Your task.
Could you return every line of the material that contains the word "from"?

*** Block opens ***

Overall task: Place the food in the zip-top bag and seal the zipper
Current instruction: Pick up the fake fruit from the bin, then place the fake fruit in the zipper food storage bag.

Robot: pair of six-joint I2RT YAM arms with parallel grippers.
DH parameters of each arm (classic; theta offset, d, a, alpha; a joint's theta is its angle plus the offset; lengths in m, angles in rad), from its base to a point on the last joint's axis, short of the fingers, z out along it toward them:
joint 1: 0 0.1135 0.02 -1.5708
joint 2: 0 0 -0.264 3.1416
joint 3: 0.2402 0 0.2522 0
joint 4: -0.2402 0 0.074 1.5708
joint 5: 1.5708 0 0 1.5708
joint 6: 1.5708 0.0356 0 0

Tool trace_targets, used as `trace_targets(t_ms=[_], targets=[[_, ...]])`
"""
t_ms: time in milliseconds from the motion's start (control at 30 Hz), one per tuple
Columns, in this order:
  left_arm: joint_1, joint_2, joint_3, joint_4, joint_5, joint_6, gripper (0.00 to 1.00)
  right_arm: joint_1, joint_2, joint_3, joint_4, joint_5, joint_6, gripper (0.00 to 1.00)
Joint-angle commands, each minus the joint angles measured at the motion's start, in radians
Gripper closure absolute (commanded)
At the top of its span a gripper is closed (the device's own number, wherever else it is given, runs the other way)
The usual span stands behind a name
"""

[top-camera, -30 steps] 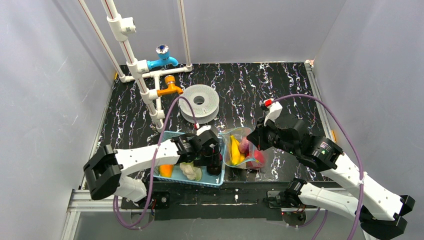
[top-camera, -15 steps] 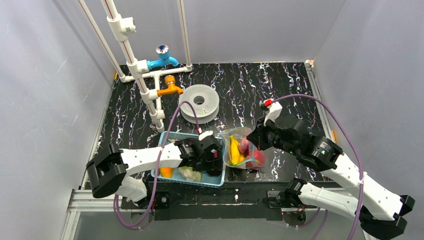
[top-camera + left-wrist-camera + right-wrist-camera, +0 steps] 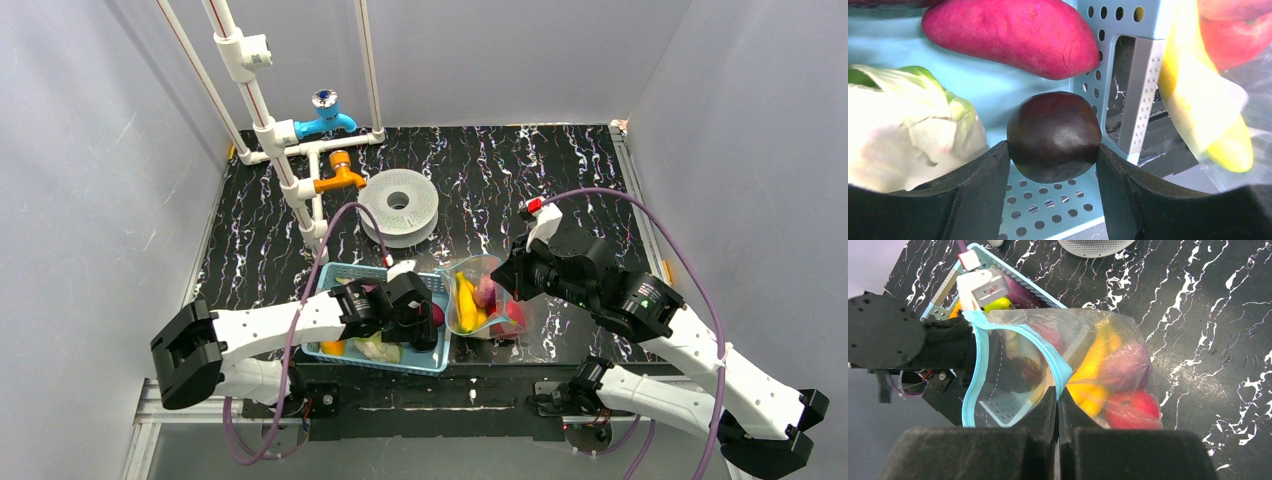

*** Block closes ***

Finished task.
Current instruction: Pick up the fake fruit from the bin, then place the fake fruit in the zipper food storage bag.
DH parameters of each arm (classic; theta offset, d, a, alpha; a joint's theta is its angle plus the offset; lengths in m, angles in rad), from its base to a point on the last joint's axis, short of the fingers, z out along it toward them:
t_ms: time in milliseconds from the motion's start (control at 30 Hz), one per tuple

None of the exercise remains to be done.